## Required work
In exact form, please repeat the records from their opening line down to the line with "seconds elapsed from", including that line.

## Exercise data
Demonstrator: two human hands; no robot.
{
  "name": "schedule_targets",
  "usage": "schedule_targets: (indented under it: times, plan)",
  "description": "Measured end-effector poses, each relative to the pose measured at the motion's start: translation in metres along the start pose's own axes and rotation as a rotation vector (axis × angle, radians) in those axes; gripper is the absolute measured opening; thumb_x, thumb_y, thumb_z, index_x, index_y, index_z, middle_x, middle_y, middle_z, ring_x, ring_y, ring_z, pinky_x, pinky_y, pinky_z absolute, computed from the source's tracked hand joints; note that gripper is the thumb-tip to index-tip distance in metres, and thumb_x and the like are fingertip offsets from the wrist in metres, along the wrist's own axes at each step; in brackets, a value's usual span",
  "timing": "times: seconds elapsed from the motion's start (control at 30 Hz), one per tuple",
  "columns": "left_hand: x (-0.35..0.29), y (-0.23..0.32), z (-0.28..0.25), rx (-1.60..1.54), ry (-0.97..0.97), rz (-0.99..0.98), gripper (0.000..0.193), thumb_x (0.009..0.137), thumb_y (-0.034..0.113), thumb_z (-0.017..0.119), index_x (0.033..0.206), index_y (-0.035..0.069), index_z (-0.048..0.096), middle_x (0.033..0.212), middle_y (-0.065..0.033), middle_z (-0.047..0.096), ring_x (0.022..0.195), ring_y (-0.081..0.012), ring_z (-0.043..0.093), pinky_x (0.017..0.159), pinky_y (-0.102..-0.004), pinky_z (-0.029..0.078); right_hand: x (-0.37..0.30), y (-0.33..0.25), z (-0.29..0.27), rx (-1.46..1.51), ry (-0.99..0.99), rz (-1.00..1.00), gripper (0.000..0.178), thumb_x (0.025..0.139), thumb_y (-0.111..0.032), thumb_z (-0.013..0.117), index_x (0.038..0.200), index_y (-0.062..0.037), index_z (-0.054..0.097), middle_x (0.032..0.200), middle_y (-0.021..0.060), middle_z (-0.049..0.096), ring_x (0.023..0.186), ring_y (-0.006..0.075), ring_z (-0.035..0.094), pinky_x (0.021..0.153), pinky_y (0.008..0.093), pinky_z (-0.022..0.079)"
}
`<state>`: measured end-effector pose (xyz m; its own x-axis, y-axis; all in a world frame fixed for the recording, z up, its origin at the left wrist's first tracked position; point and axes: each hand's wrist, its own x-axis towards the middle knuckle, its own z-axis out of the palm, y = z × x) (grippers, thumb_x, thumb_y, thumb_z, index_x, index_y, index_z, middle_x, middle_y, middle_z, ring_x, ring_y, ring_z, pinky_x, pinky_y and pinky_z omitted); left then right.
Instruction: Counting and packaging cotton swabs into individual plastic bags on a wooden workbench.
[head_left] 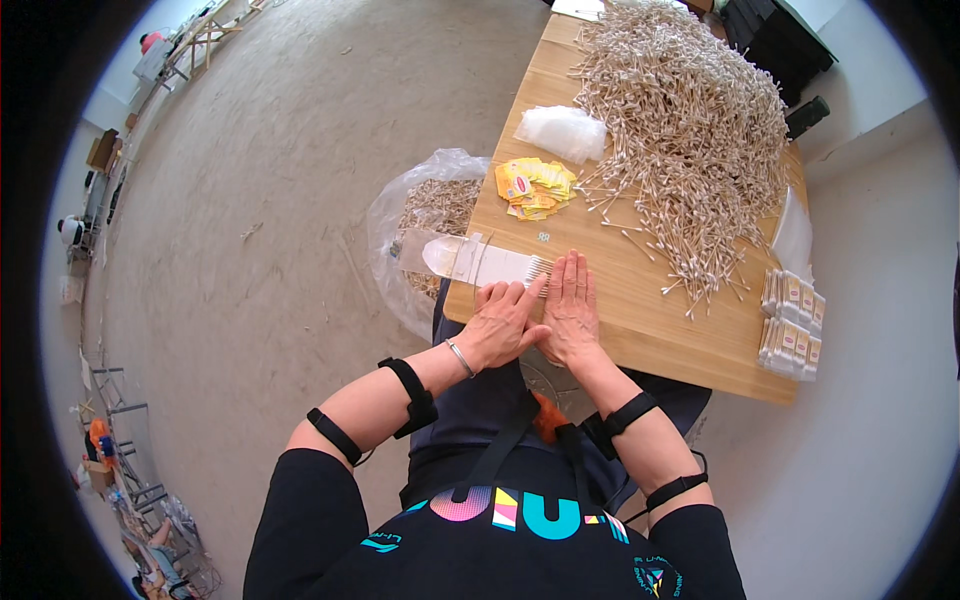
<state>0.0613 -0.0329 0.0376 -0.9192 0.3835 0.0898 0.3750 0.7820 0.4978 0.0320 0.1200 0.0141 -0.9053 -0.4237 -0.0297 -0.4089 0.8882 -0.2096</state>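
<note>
A short row of cotton swabs (539,270) lies side by side near the table's front left corner, at the end of a flat white strip (500,265). My left hand (500,322) rests beside it, index finger stretched onto the swabs and the other fingers loosely bent. Flat and upright on its edge or palm, I cannot tell which, my right hand (570,308) lies against the swabs' right side with fingers straight and together. A clear plastic bag (420,250) sits at the strip's left end, overhanging the table edge.
A large heap of loose cotton swabs (690,130) covers the table's far right. Yellow cards (535,188) and clear bags (565,134) lie left of it. Filled swab packs (792,325) stand at the right edge. A plastic sack of swabs (440,205) is beside the wooden table (650,335).
</note>
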Motion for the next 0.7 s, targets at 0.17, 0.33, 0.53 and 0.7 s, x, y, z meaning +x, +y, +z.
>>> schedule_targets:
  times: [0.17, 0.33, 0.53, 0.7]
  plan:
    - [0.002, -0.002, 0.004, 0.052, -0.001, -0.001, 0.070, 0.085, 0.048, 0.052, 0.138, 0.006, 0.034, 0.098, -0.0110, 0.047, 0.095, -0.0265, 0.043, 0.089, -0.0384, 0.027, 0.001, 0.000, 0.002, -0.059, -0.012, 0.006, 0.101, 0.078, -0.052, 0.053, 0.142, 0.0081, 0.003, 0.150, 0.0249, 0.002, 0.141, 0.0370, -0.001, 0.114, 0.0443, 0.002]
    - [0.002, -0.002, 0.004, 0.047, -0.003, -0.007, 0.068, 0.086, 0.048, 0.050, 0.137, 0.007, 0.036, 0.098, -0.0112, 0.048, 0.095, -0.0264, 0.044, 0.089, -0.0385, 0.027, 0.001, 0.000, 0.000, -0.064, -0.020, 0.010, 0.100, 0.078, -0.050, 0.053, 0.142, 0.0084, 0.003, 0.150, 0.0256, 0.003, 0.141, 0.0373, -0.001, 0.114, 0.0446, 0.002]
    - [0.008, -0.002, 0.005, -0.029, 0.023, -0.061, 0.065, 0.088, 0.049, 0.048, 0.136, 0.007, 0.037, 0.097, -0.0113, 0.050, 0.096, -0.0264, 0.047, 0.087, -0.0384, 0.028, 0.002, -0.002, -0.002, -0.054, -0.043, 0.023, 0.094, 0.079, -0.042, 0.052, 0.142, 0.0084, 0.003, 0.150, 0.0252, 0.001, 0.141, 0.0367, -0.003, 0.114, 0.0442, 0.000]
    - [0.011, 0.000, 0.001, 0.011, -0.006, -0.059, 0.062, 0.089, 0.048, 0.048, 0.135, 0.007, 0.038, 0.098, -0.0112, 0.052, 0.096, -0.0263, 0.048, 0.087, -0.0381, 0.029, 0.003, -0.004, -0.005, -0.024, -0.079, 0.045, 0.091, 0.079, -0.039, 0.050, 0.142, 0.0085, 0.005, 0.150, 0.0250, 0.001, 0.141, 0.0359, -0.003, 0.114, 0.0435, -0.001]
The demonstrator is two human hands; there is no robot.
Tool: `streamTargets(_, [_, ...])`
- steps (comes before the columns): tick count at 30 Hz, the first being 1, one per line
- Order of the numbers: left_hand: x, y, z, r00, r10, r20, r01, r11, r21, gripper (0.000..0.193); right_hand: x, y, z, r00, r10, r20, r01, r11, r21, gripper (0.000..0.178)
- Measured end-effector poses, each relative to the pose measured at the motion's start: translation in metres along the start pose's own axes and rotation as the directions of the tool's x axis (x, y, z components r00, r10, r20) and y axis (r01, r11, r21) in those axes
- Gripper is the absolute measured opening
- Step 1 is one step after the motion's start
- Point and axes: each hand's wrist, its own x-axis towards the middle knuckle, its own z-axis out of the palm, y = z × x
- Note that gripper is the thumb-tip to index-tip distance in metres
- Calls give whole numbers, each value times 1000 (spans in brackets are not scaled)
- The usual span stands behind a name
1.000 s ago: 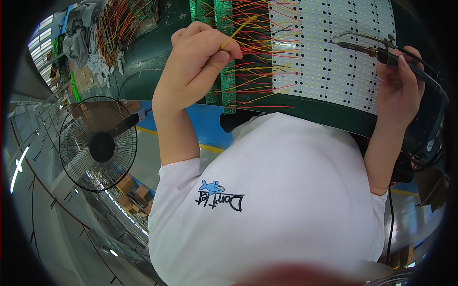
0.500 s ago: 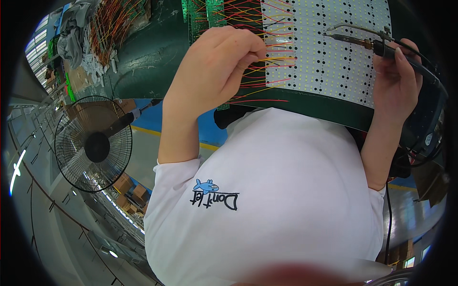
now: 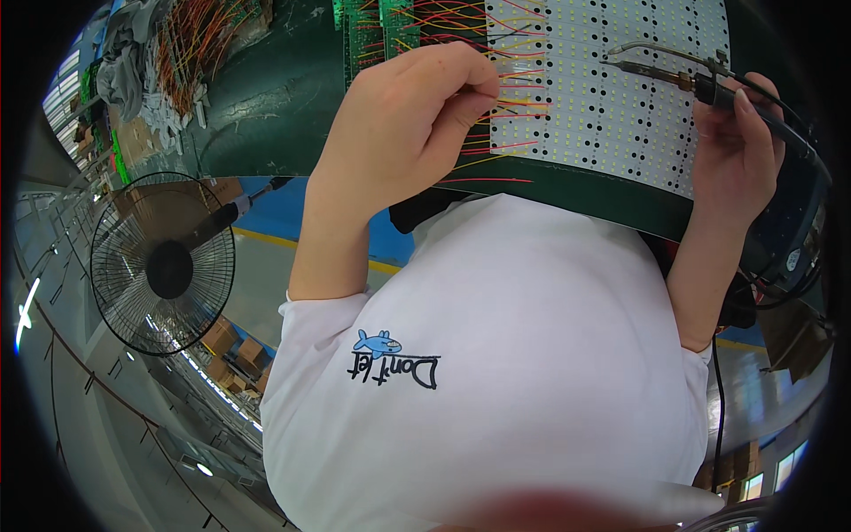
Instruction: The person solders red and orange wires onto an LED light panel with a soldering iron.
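Observation:
A white panel [image 3: 612, 124] dotted with rows of small yellowish LEDs and black round spots lies on the dark green table. Red, yellow and black wires [image 3: 523, 115] reach over its left edge from green circuit boards [image 3: 362, 40] further left. My left hand [image 3: 403, 124] is closed in a pinch at that edge, thumb and forefinger on a wire; the fingertips partly hide it. On the right, my right hand [image 3: 740, 146] grips a soldering iron [image 3: 705, 87] with a thin curved metal tube above it. The iron's tip points left, over the panel.
Bundled orange and red wires [image 3: 199, 58] and grey gloves [image 3: 133, 71] lie at the table's far left. A black fan [image 3: 168, 270] stands left of my arm. Beside my right wrist is a dark box-shaped unit [image 3: 780, 248] with cables.
My left hand has shifted slightly to the right along the wires, still pinched. My right hand and the soldering iron stay almost in place. The whole view has moved a little.

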Motion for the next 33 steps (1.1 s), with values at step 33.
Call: streamTargets(33, [9, -10, 18, 999, -23, 34, 14, 973, 231, 7, -13, 10, 25, 978, 25, 207, 42, 950, -310, 31])
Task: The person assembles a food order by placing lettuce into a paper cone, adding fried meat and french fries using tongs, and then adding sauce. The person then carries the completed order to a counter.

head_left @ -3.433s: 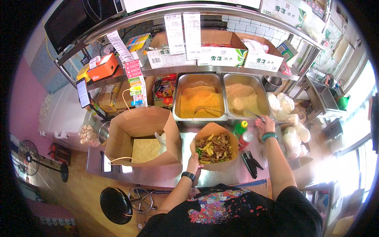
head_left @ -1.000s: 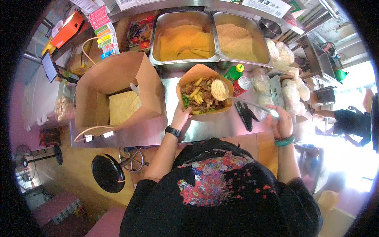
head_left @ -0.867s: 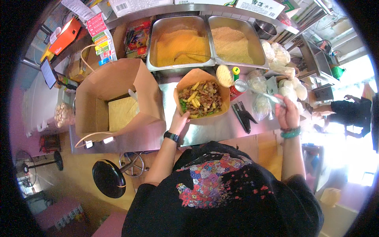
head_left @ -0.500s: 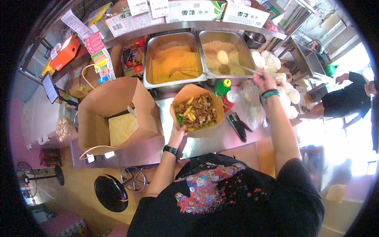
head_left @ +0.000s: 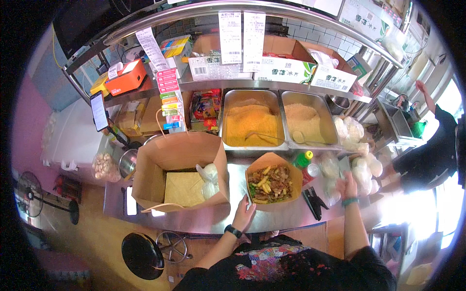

## Solution for this task
Demonstrator: two human hands; no robot.
{
  "name": "schedule_targets",
  "usage": "schedule_targets: (indented under it: times, plan)",
  "description": "Measured end-effector poses, each relative to the pose measured at the motion's start: translation in metres along the start pose's own axes and rotation as a rotation vector (axis × angle, radians) in those axes; gripper is the absolute measured opening; thumb_x, thumb_y, thumb_z, index_x, index_y, index_z, middle_x, middle_y, middle_z, ring_x, ring_y, ring_z, pinky_x, pinky_y, pinky_z absolute, computed from the source's tracked hand joints; note that gripper is the thumb-tip to index-tip distance in metres, and thumb_x and the like are fingertip offsets from the wrist in metres, along the wrist's own axes at each step; in brackets, a value's usual span",
  "timing": "times: seconds elapsed from the motion's start (control at 30 Hz), one per tuple",

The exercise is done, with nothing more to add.